Allison Pearson has penned an excellent piece of this topic, expanding on the concerns JK raised with such perspicuity:
Alarm bells start clanging when I hear Ms Truss say that this will allow judges to cut out any inappropriate cross-examination of rape victims referring to their sexual history before it can be seen by a jury. Who decides what is inappropriate? Justice must be seen to be done, not doctored in some editing suite.
Ms Truss thinks all this is a jolly good idea because, in pilot schemes, it has led to more early guilty pleas, which relieve pressure on a system stretched to breaking point by a huge influx of sex cases. It will also “reduce the level of trauma for the victim” who was previously confronted in court by her attacker.
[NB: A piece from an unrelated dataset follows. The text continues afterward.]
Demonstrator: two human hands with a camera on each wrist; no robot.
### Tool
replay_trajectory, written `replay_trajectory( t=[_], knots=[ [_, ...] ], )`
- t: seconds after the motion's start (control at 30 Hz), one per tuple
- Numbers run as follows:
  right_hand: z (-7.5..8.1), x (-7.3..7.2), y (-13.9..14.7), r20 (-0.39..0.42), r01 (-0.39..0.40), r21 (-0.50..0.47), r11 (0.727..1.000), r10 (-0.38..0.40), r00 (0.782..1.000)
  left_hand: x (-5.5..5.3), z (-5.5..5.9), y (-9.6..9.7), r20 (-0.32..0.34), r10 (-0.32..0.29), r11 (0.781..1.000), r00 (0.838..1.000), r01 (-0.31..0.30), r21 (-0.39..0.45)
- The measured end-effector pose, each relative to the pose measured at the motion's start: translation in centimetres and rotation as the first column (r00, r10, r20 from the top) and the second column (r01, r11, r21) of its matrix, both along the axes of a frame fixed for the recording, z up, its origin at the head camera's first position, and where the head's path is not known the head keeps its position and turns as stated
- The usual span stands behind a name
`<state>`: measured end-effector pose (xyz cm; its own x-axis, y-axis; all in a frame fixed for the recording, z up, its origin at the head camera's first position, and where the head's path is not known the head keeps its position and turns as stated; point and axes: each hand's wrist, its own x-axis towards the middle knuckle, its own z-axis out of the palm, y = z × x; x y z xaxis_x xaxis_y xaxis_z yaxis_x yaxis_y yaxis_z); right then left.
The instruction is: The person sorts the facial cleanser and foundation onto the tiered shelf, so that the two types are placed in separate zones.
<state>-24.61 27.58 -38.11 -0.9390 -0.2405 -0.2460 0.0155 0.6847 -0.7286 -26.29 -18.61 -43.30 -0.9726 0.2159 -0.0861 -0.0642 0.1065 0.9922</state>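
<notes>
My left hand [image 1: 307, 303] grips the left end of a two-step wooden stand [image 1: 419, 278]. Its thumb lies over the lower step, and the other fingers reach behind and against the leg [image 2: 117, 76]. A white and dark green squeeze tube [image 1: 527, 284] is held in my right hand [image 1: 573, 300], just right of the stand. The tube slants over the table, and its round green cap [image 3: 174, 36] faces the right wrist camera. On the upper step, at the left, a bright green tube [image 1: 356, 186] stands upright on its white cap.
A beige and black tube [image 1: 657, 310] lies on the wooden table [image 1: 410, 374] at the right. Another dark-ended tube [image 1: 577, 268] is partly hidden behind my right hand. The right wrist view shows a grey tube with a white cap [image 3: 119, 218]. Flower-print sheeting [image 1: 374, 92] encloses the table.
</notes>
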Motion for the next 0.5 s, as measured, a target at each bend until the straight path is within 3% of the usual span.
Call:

The Justice Secretary has no business referring to the accuser in a rape case as the “victim”. Women can lie. A man accused of rape might be telling the truth, although he will not have the protection of anonymity enjoyed by his accuser. An acquaintance of mine, wrongfully accused of rape by a woman he met on Tinder, was left alone in purgatory for 12 months while his malicious accuser had counselling and sympathy. Before a word of evidence was heard, the guilty woman was “believed” and the innocent man condemned.
www.telegraph.co.uk/news/2017/03/19/rape...ery-slope-injustice/
It seems that some of the more thoughtful and ethical journos are seeing through this half-wits sisterhood sycophancy for what it is: a means to cut time and costs and make convictions easier, at the expense of that trifling matter, justice.